- Problem description -
Output the opening lines of the records exactly. End with the line that contains "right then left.".

Excerpts from a dataset:
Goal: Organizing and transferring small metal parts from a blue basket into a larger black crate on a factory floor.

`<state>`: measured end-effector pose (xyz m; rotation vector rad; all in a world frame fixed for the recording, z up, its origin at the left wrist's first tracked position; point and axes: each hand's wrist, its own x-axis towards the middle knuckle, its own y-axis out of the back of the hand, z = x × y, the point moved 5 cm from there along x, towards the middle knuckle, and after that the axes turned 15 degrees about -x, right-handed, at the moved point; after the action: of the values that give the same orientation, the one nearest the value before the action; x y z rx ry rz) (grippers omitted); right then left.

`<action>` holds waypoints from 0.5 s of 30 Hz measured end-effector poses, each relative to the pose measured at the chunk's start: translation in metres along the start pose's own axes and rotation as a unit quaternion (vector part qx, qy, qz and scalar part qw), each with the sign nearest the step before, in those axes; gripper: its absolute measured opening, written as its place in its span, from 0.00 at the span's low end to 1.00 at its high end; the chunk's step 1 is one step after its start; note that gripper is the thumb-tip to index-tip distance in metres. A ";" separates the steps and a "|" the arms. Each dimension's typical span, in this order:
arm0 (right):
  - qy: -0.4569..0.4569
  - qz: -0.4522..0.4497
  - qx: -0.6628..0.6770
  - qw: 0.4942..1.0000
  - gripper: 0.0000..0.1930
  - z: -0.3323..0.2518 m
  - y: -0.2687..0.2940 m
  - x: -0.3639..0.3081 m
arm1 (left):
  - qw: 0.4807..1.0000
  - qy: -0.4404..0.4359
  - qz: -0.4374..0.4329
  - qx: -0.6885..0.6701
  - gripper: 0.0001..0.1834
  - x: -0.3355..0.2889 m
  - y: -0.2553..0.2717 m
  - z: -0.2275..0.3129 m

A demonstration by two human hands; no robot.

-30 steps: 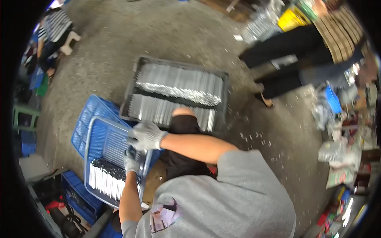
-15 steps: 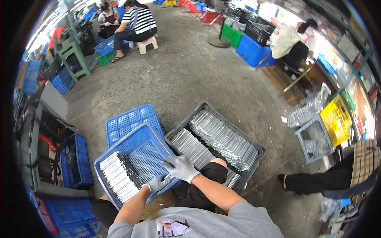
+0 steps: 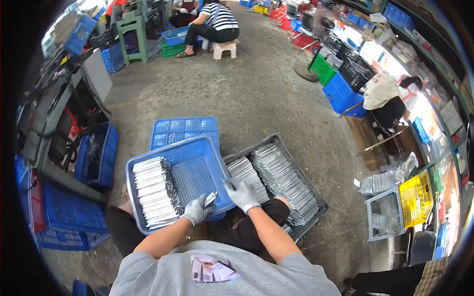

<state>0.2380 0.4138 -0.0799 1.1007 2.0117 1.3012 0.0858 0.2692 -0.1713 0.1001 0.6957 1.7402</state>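
A blue plastic basket [image 3: 129, 185] rests across my lap. Along its left side lies a packed row of slim silver metal strips [image 3: 153, 195] with dark ends. My left hand [image 3: 198, 209], in a grey knitted glove, is closed round a few short silver metal pieces [image 3: 211, 198] over the basket's near right part. My right hand [image 3: 242, 195], gloved the same way, has its fingers closed at the basket's right rim; its fingertips are partly hidden. Right of it on the floor stands a dark grey crate [image 3: 322, 204] holding rows of similar silver strips [image 3: 286, 182].
Another blue crate [image 3: 185, 129] sits just beyond the basket. A machine frame and a deep blue bin [image 3: 96, 155] stand at the left. Far off, a person in stripes sits on a stool [image 3: 225, 51]. At right are a yellow crate [image 3: 414, 200] and a grey frame [image 3: 384, 212].
My right hand has moved from over the basket to its right rim. My left hand now shows silver pieces raised in its fingers. The view has shifted, and the basket sits straighter.
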 end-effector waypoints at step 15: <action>0.355 -0.017 -0.214 0.910 0.16 -0.134 -0.060 -0.102 | 0.776 -0.068 0.146 -0.610 0.15 -0.075 0.122 0.126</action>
<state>0.1713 0.2481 -0.0804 0.4008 2.0153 2.2178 0.0565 0.2356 0.0139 -0.5910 -0.6866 2.1446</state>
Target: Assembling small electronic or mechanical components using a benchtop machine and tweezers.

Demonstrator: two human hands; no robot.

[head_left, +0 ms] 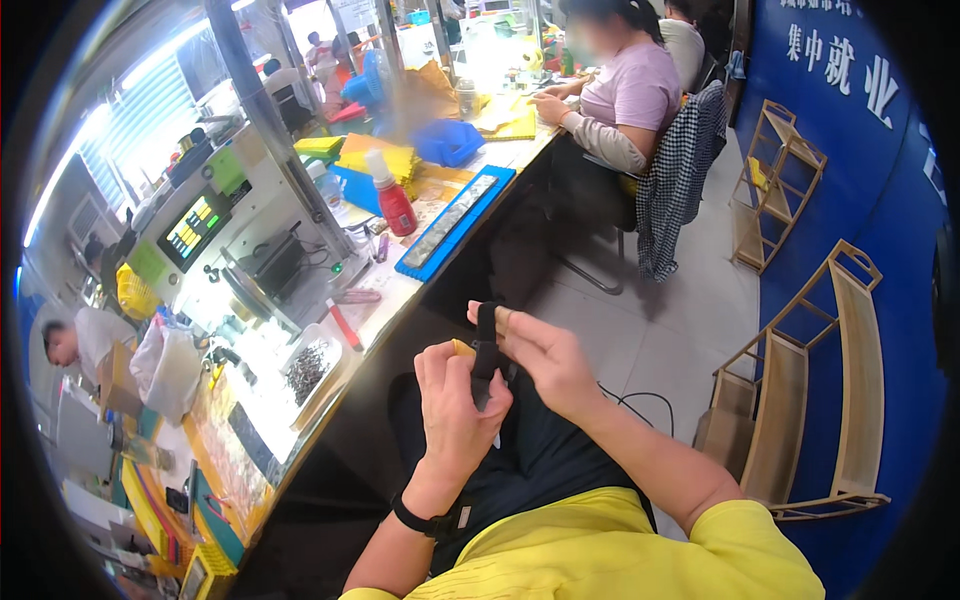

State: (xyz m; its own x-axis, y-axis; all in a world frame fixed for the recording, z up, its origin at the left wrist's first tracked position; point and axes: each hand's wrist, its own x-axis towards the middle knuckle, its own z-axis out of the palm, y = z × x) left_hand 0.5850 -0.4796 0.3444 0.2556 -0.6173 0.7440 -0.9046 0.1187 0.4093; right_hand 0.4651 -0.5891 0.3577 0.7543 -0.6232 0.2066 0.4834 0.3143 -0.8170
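Note:
Above my lap I hold a narrow black strap (486,335) that stands roughly upright, its top end near my right fingertips. My left hand (450,410) is closed around its lower part, thumb pressed against the fingers. A small yellow bit shows at the left index finger; I cannot tell what it is. My right hand (548,362) pinches the strap's upper part from the right side. A black wristband (418,520) sits on my left wrist. Both hands are apart from the workbench (385,318).
On the bench stand a red bottle (397,208) with a white cap, a blue tray (455,225), a white tray (312,375) of small dark parts and a machine with a screen (195,228). Wooden shelves (860,370) line the right wall. A co-worker (630,100) sits farther along.

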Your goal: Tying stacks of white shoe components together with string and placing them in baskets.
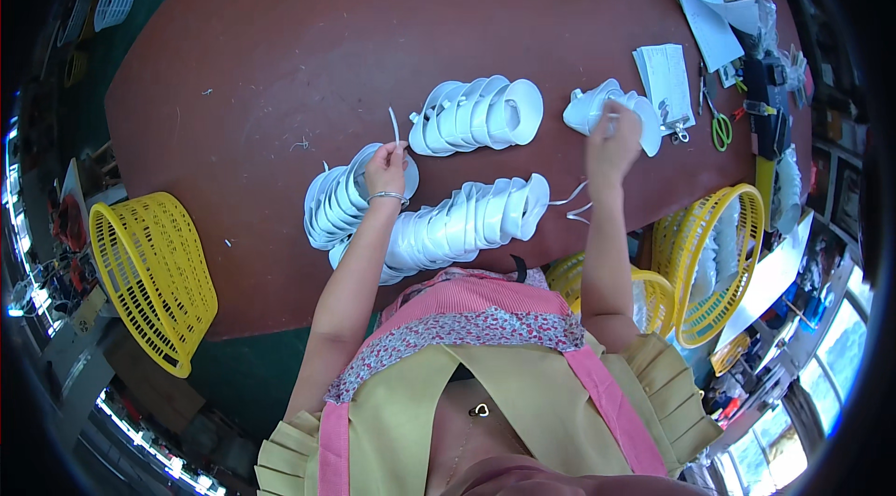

- The answer -
Goal: Organizing and transferring small metal parts from a blue basket into a larger black crate on a factory floor.

`<state>`: measured end-effector pose (xyz m; rotation vector rad; all in a world frame fixed for the recording, z up, its origin at the left wrist's first tracked position; point and axes: each hand's wrist, its own x-axis towards the middle knuckle, its own y-axis out of the back of the hand, z = x × y, the point moved 5 cm from there along x, towards the middle knuckle, and after that the axes turned 15 degrees about -x, right-handed, at the moved point; after the action: of the values that give the same orientation, the one nearest the value before the action; x y z rx ry rz) (grippers omitted); right then left.

The answer given here is complete.